And **encoding** support the following formats (according to the [W3C DID Verification Method Properties](https://www.w3.org/TR/did-spec-registries/#verification-method-properties)):
- **hex**: Hexadecimal
- **base64**: Base 64
- **base58**: Base 58

The **publicKey** represents the Public Key itself in the **encoding** format specified. 

And the **controller** must be the Public Key Controller (String), usually a DID. Can be even of other DID method.

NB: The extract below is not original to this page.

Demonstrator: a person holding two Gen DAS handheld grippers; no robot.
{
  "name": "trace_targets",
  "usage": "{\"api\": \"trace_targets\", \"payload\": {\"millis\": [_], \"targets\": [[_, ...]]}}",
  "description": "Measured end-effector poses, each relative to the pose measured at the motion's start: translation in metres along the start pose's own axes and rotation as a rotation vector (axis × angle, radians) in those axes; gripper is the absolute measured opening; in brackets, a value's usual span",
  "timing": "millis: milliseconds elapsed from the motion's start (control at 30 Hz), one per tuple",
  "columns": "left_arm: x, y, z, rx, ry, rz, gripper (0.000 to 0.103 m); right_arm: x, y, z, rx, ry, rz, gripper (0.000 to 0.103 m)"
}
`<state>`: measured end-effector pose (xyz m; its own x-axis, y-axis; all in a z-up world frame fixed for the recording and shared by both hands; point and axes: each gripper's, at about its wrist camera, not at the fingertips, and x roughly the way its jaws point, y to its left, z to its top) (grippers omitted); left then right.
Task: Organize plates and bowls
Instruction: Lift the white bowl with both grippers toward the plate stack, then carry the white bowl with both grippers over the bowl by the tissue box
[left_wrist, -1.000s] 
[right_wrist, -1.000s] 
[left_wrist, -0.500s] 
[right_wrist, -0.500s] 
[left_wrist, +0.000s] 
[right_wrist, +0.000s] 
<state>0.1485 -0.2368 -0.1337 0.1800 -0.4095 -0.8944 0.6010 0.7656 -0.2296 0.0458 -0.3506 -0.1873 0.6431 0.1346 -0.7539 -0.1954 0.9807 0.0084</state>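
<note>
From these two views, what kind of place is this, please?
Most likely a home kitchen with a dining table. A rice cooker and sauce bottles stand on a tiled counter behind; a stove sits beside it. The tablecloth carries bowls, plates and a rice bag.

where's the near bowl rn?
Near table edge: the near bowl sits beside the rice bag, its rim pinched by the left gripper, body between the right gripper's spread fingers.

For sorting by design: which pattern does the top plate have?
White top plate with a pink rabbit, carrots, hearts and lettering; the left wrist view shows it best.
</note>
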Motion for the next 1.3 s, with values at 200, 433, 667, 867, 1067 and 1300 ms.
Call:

The **expiration** is the expiration time (in seconds) ahead of current time. This field is optional, and the default expiration time is: 31536000 

#### Verification Relationships

In order to facilitate the registration of Verification Methods according to the type of Relationship, it is possible to use specific functions for this purpose.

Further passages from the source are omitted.